That's the message top economists have for the US government dealing with a bloated and ineffective financial system in breakdown. The story can be found here.
Highlights:
Columbia University professor Joseph Stiglitz and MIT professor Simon Johnson warned the Joint Economic Committee of Congress that the current government policy of propping up troubled financial giants could impede an economic recovery.
They each said spending taxpayer dollars freely on behalf of struggling big banks risks drowning U.S. productive capacity in debt -- while handing what amounts to an enormously costly subsidy to politically powerful financial sector insiders.

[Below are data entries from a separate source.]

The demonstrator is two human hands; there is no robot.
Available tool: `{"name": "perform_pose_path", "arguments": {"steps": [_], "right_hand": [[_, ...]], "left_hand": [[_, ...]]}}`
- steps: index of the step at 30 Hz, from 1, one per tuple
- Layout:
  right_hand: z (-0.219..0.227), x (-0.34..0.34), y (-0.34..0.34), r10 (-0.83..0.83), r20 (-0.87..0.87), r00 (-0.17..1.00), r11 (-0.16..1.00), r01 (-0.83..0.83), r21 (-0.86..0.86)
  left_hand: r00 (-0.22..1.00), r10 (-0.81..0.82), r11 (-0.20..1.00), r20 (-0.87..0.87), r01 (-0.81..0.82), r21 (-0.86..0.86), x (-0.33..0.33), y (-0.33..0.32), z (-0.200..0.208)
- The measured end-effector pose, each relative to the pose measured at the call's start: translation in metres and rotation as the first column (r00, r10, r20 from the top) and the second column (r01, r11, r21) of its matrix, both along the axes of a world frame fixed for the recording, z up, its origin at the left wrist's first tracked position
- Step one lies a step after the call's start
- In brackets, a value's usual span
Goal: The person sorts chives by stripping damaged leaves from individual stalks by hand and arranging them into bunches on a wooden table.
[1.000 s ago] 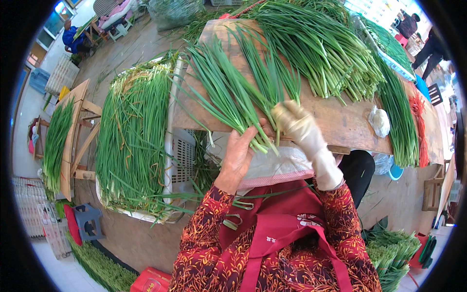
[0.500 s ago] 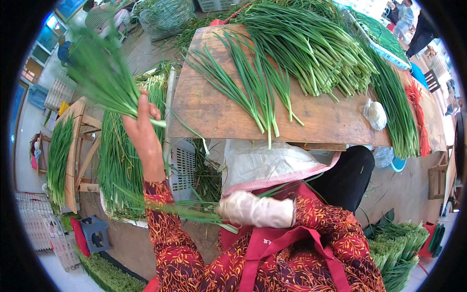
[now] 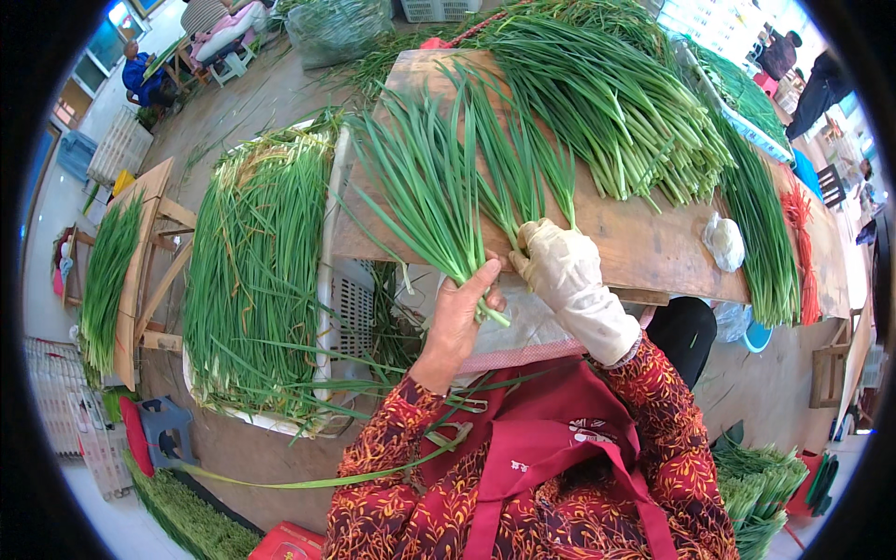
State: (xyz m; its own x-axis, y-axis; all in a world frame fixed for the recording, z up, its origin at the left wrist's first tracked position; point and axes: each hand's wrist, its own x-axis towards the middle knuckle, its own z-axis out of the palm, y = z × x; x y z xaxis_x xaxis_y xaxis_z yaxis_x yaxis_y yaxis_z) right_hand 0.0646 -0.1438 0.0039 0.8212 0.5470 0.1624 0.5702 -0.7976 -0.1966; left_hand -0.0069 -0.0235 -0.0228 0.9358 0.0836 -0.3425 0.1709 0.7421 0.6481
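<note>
At the near edge of the wooden board (image 3: 644, 238), the bare left hand (image 3: 459, 317) clamps a chive bunch (image 3: 425, 187) by its base (leaves fanned far-left) while the gloved right hand (image 3: 560, 271), closed, gathers adjoining stalks (image 3: 523, 168) to align their ends.

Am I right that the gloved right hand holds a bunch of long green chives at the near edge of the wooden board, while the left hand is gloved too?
Not quite. The head view shows the left hand bare, gripping a bunch of long green chives. Only the right hand wears a cream glove, holding its chives at the wooden board's near edge.
</note>
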Motion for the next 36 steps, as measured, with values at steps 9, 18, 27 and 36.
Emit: {"name": "perform_pose_path", "arguments": {"steps": [9,18,27,36], "right_hand": [[0.021,-0.028,-0.006,0.069,-0.625,0.777,0.848,0.284,0.447],[0.001,-0.003,0.0,0.189,-0.692,0.697,0.617,0.464,0.635],[-0.009,-0.021,0.003,0.18,-0.476,0.861,0.5,0.337,0.798],[-0.01,-0.041,0.005,0.517,-0.417,0.747,0.078,0.444,0.893]], "left_hand": [[0.994,0.091,0.996,0.066,-0.091,-0.004,0.012,-0.008,-0.002],[0.987,0.04,0.995,0.156,-0.054,0.083,0.005,-0.016,0.0],[0.998,0.064,0.983,0.012,-0.061,-0.171,0.003,-0.01,-0.006],[1.0,0.013,0.995,-0.004,-0.013,-0.102,0.004,-0.003,-0.008]]}}
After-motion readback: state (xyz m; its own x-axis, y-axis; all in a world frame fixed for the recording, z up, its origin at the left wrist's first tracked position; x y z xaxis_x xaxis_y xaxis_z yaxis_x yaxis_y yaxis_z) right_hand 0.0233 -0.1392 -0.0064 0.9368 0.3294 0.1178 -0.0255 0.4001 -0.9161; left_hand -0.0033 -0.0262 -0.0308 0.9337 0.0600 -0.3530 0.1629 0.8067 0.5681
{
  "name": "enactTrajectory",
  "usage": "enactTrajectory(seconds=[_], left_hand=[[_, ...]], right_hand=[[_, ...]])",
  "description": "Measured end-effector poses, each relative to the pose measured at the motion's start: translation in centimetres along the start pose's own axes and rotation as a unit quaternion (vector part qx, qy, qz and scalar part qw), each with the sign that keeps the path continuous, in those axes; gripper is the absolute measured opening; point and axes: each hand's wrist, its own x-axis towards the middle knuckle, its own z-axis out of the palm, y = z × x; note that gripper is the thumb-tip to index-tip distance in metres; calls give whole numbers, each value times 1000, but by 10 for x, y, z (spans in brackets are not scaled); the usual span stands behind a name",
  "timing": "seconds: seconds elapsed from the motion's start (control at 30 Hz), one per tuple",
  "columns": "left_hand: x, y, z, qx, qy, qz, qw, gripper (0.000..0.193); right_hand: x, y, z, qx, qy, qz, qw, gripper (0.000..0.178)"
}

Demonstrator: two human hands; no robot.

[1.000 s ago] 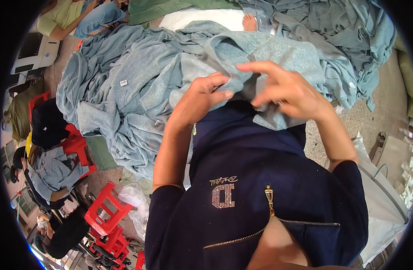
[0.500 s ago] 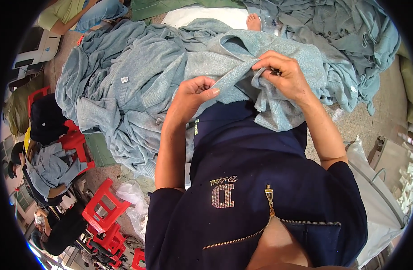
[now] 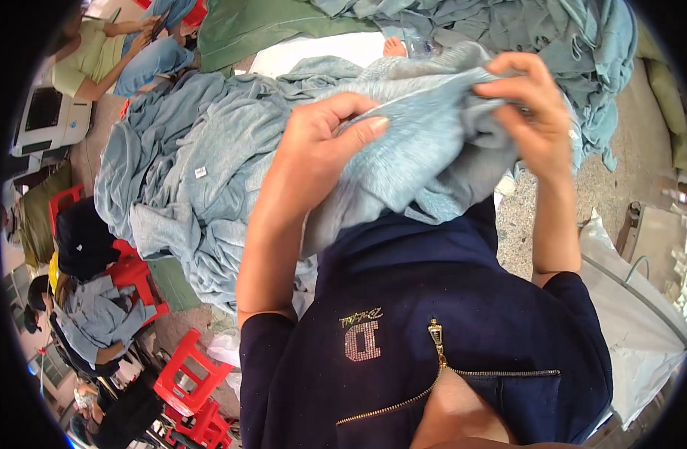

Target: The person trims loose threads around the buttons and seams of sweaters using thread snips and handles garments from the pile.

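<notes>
A light blue-grey knit garment (image 3: 411, 161) is stretched between my two hands above my lap, its surface smeared by motion. My left hand (image 3: 313, 153) pinches one edge between thumb and curled fingers. Farther right and a little higher, my right hand (image 3: 530, 108) grips the other side, with folds bunched under its bent fingers. The garment's lower edge hangs over my dark navy clothing. Beneath and behind it spreads a large heap of similar blue-grey knits (image 3: 201, 142). One of them carries a small white tag (image 3: 200, 173).
More grey-blue garments (image 3: 538, 45) pile at the far right. A person (image 3: 96, 63) sits at the far left near a white machine (image 3: 52, 120). Red plastic stools (image 3: 190, 374) stand at lower left, and a white sheet-covered frame (image 3: 620, 299) at right. Green cloth (image 3: 261, 30) lies behind the heap.
Both hands have risen and spread apart, the right one moving up and to the right. The garment between them is now lifted and opened out wider, covering more of the heap.
</notes>
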Motion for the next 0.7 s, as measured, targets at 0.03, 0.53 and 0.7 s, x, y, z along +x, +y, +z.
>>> enactTrajectory(seconds=[0.03, 0.53, 0.7], left_hand=[[3, -25, -1, -24, 6, -11, 1000, 14], [-6, -39, 21, 55, 31, 71, 995, 18], [-5, -43, 20, 178, 44, 186, 965, 30]], right_hand=[[-9, 6, 12, -14, -10, 3, 1000, 30], [-27, 2, 79, -17, -20, -186, 982, 26], [-25, -1, 83, 39, -47, -108, 992, 28]])
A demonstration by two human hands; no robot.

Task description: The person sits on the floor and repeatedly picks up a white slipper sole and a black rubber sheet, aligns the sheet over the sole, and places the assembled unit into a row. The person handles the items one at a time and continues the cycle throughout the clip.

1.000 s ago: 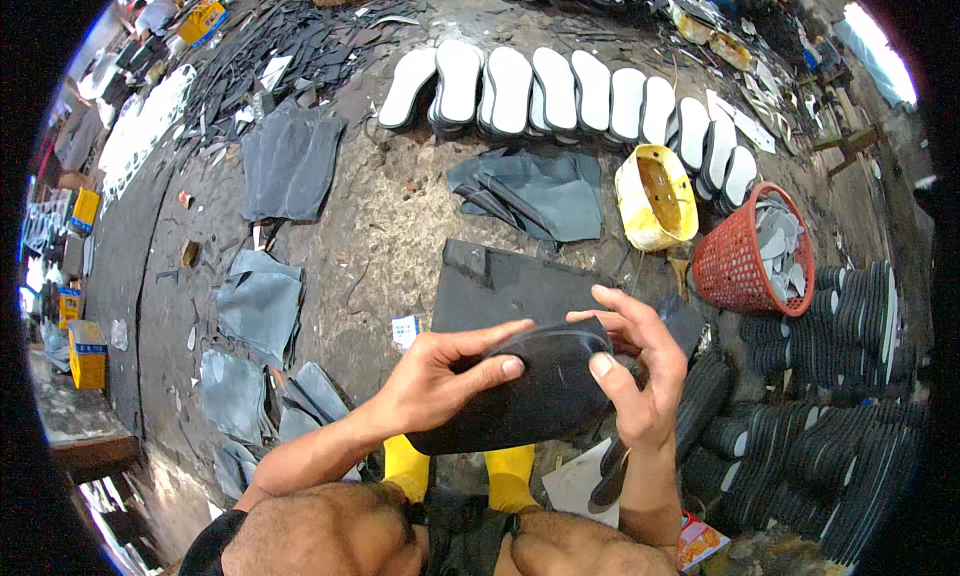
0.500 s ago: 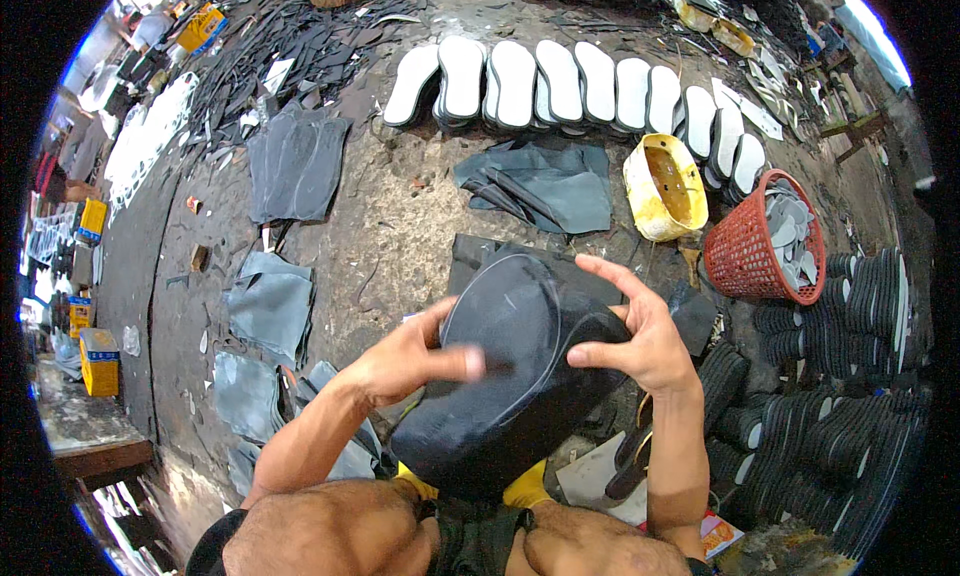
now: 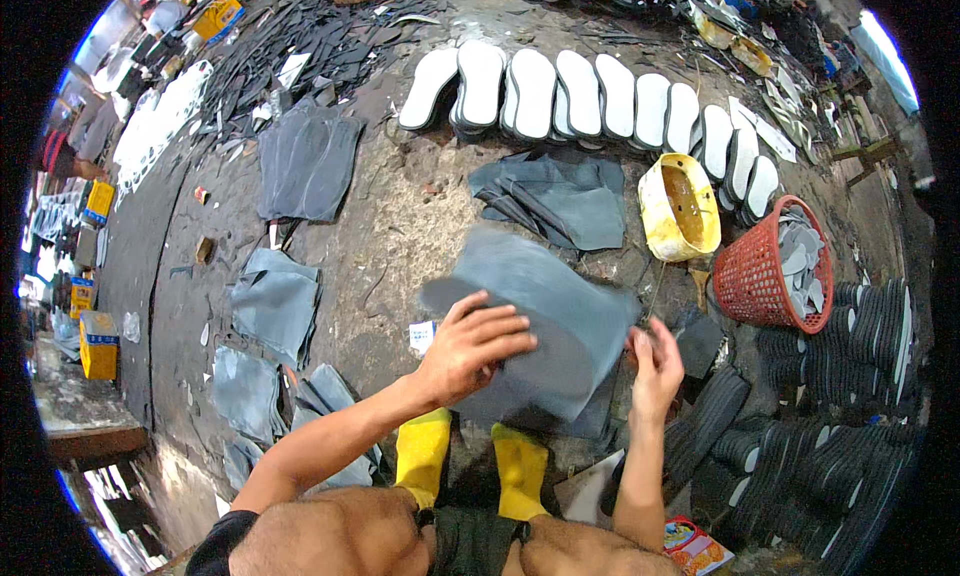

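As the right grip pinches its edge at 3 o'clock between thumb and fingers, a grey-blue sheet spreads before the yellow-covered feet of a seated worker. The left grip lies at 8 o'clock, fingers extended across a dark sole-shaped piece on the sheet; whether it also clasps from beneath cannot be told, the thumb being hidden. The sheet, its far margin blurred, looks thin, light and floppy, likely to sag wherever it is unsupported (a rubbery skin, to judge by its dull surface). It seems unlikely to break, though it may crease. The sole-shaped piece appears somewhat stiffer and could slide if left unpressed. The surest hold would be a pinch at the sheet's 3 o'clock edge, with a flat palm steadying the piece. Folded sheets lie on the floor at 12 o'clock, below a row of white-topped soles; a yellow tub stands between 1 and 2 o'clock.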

If the Obama administration fails to hold troubled banks accountable for their problems, the U.S. could face a lost decade of economic growth like Japan's in the 1990s, they said.
Federal Reserve Bank of Kansas City President Thomas Hoenig, said policymakers must allow troubled firms to fail rather than propping them up, a la AIG (AIG, Fortune 500). He said banks must be treated consistently, regardless of their size or connections, for the sake of restoring confidence to markets and normal function to the economy.
"Rather than letting the market system objectively discipline the firms through failure and stockholder loss," Hoenig said of the current approach to bailouts, "we tend to micromanage the institutions and punish those within reach."
Can you stand it! The US and other governments are feeding billions in our money to prop up companies in the financial market and other arenas who have failed to manage their risk. Now in addition to ridiculous fees we are charged, the government is stiff arming us to "donate to the cause". Where will it end? Nobody knows, but the journey will be chronicled here.